**Description of the task:**
Restate word for word all of the lines below, with each image left out.

----------

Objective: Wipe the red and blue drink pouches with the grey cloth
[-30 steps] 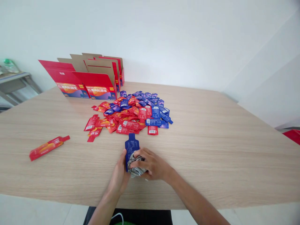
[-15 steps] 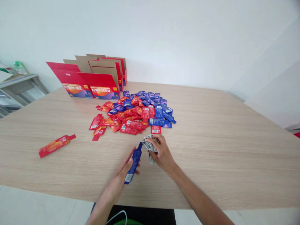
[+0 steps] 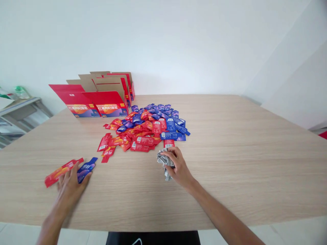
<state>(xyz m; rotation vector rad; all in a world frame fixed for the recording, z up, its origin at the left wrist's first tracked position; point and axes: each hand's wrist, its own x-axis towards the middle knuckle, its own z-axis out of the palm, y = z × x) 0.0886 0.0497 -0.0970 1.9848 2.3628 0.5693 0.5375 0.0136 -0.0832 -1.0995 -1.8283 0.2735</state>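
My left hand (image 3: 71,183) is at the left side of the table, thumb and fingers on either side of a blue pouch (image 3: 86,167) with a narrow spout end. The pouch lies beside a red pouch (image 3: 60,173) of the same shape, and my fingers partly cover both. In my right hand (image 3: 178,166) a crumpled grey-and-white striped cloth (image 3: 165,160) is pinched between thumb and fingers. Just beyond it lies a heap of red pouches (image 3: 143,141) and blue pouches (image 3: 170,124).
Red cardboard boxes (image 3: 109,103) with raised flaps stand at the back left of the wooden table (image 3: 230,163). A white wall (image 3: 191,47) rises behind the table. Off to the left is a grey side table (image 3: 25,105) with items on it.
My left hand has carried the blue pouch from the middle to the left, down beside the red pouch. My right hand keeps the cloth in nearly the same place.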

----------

**Expected answer:**
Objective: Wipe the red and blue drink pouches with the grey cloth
[-30 steps] 
[-15 steps] 
[+0 steps] 
<state>(xyz m; rotation vector rad; all in a world frame fixed for the recording, z up, its origin at the left wrist's first tracked position; point and axes: each hand's wrist, its own x-axis towards the middle knuckle, its own z-axis out of the palm, y = z × x) 0.0886 0.0497 -0.0970 1.9848 2.3628 0.5693 0.5375 0.0136 -0.0832 -1.0995 -1.8283 0.2735</state>
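My left hand (image 3: 71,183) is at the left side of the table, thumb and fingers on either side of a blue pouch (image 3: 86,167) with a narrow spout end. The pouch lies beside a red pouch (image 3: 60,173) of the same shape, and my fingers partly cover both. In my right hand (image 3: 178,166) a crumpled grey-and-white striped cloth (image 3: 165,160) is pinched between thumb and fingers. Just beyond it lies a heap of red pouches (image 3: 143,141) and blue pouches (image 3: 170,124).
Red cardboard boxes (image 3: 109,103) with raised flaps stand at the back left of the wooden table (image 3: 230,163). A white wall (image 3: 191,47) rises behind the table. Off to the left is a grey side table (image 3: 25,105) with items on it.
My left hand has carried the blue pouch from the middle to the left, down beside the red pouch. My right hand keeps the cloth in nearly the same place.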

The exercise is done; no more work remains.